One will often need to submit multiple jobs to the clusters for various reasons: To submit a collection of similar jobs on different input files, to vary parameters within one analysis, etc. This is particularly prevalent in NGS data analysis. The instructions below aim to help you take advantage of slurm arrays and shell resources.

Job arrays

Job arrays offer a mechanism for submitting and managing collections of similar jobs quickly and easily; job arrays with millions of tasks can be submitted in milliseconds (subject to configured size limits). All jobs must have the same initial options (e.g. size, time limit, etc.)

Job arrays are only supported for batch jobs and the array index values are specified using the --array or -a option of the sbatch command. The option argument can be specific array index values, a range of index values, and an optional step size as shown in the examples below.

Assume that one has a folder with 5 paired end Illumila data set. The file names are SRR098333_1.fastq, SRR098333_2.fastq, SRR098334_1.fastq, SRR098334_2.fastq, …, SRR098338_1.fastq, SRR098338_2.fastq.
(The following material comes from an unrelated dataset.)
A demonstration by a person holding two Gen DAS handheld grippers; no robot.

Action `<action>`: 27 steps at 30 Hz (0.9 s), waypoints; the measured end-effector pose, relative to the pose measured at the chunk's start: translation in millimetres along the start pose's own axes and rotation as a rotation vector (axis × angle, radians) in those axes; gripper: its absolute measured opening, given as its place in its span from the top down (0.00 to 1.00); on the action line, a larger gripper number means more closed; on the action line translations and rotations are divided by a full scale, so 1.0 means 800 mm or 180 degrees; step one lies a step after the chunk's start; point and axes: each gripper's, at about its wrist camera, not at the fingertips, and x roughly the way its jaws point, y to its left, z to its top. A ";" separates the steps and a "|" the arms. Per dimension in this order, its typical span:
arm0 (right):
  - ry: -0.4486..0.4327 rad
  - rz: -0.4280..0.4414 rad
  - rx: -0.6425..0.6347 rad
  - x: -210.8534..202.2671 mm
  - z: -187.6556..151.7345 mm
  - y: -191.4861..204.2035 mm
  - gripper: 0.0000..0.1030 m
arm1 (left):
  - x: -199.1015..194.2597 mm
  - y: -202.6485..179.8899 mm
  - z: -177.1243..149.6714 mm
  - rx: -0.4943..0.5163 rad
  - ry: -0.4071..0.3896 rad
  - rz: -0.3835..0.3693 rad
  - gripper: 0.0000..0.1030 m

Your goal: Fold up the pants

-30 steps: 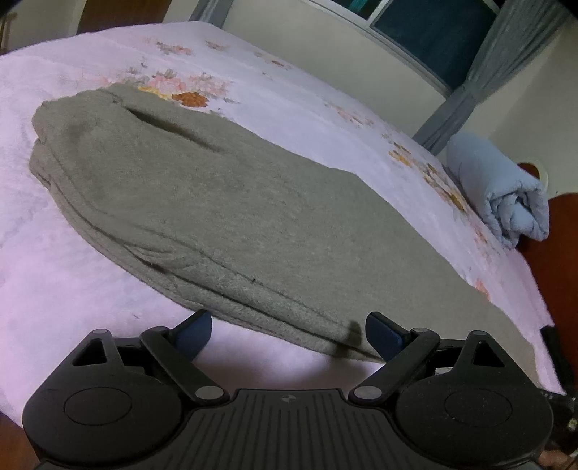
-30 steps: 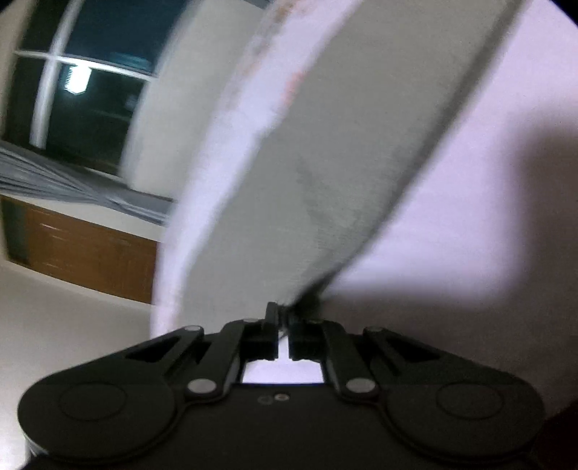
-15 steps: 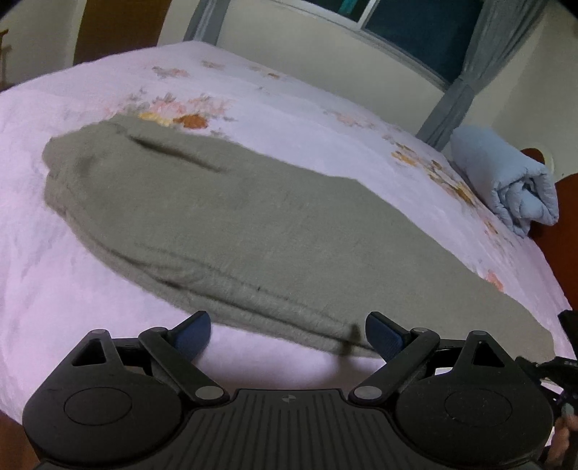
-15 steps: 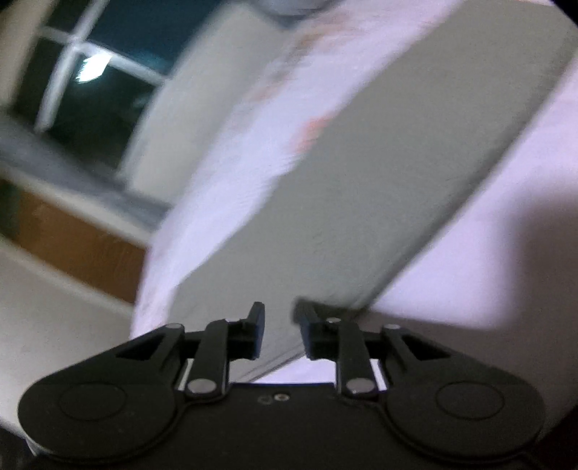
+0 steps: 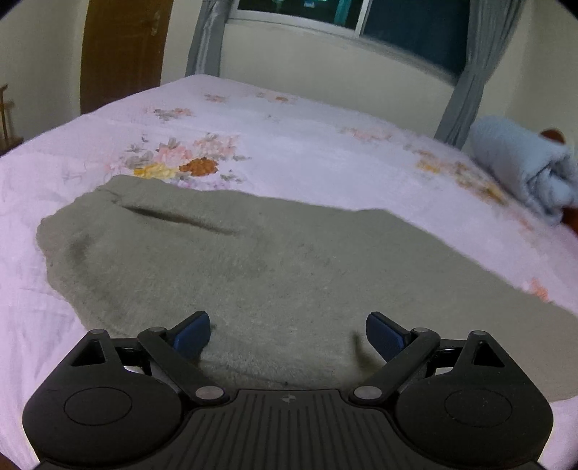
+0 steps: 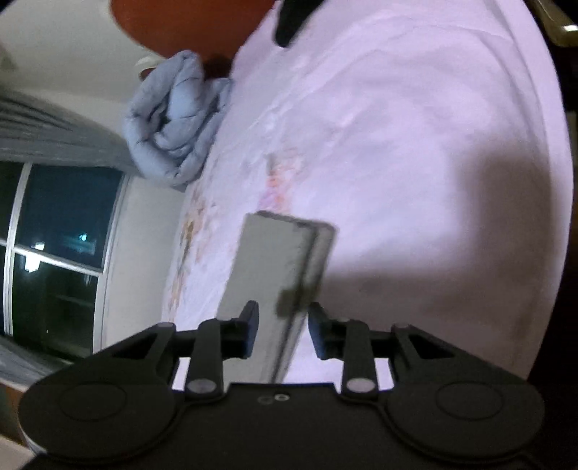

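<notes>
Grey-green pants [image 5: 260,274] lie flat on the pink floral bedspread [image 5: 307,159], folded lengthwise, waist and a pocket slit at the left. My left gripper [image 5: 288,334] is open and hovers just above the pants' near edge, blue pads wide apart with nothing clamped. In the right wrist view the leg end of the pants [image 6: 278,267] lies on the bed, its cuff hem at the far end. My right gripper [image 6: 283,327] is opening; the cloth passes between its jaws, and the pads stand clear of it.
A rolled light-blue blanket [image 5: 523,170] lies at the bed's far right corner, also visible as a blue blanket [image 6: 177,119] in the right wrist view. A window with grey curtains [image 5: 473,65] and a brown door [image 5: 123,50] stand behind the bed. A dark object [image 6: 292,18] rests at the bed's top edge.
My right gripper was shut on the pant leg's edge; its jaws have spread and it has swung along the leg to the cuff end. My left gripper has edged forward over the pants, still open.
</notes>
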 end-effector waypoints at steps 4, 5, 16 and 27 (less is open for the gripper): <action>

One would like to perform fastqc on all files. create a Slurm batch file fastqc.sbatch:

#!/bin/bash
#
#SBATCH -N 1 # Ensure that all cores are on one machine
#SBATCH -t 3-00:00 # Runtime in D-HH:MM
#SBATCH -J fastqc_samples
#SBATCH --output=fastqc-%A_%a.out
#SBATCH --array=3-8 # job array index
 
#SBATCH --cpus-per-task=1 # Request that ncpus be allocated per process.
 
module load fastqc/0.11.9
 
echo "parsing sample: SRR09833"${SLURM_ARRAY_TASK_ID}
 
fastqc -o ./fastqc_pretrim/ SRR09833${SLURM_ARRAY_TASK_ID}_1.fastq
fastqc -o ./fastqc_pretrim/ SRR09833${SLURM_ARRAY_TASK_ID}_2.fastq
* %A in the #SBATCH line becomes the job ID * %a in the #SBATCH line becomes the array index * ${SLURM_ARRAY_TASK_ID} is a shell variable that is set when the job runs, and it is substituted into the parameter to generate the proper filename

You submit your jobs with the command sbatch fastqc.sbatch. If the directory fastqc_pretrim does not exist, you may need to create one mkdir fastqc_pretrim.

Non-sequentially named files

Job arrays are easy if the files are named sequentially in the example above. If they are not, you need to play some tricks. If for example you would like to run fastqc on all *_1.fastq files within the above folder, you can use a combination of ls, head and tail to get the name of the file for each task. Create your SLURM batch file run_fastqc.sbatch.

#!/bin/bash
#
#SBATCH -N 1 # Ensure that all cores are on one machine
#SBATCH -t 3-00:00 # Runtime in D-HH:MM
#SBATCH -J fastqc
#SBATCH --output=fastqc-%A_%a.out
#SBATCH --array=1-6 # job array index
#SBATCH --cpus-per-task=1 # Request that ncpus be allocated per process.

module load fastqc/0.11.9

# get file name
file=`ls *_1.fastq | head -n $SLURM_ARRAY_TASK_ID | tail -n 1`

echo "parsing sample: "$file

fastqc -o ./fastqc_posttrim/ $file

Bowtie2 examples

If you would like to use bowtie2 on samples within this directory, it is also possible to use job arrays. My solution is a little tricky, but manageable.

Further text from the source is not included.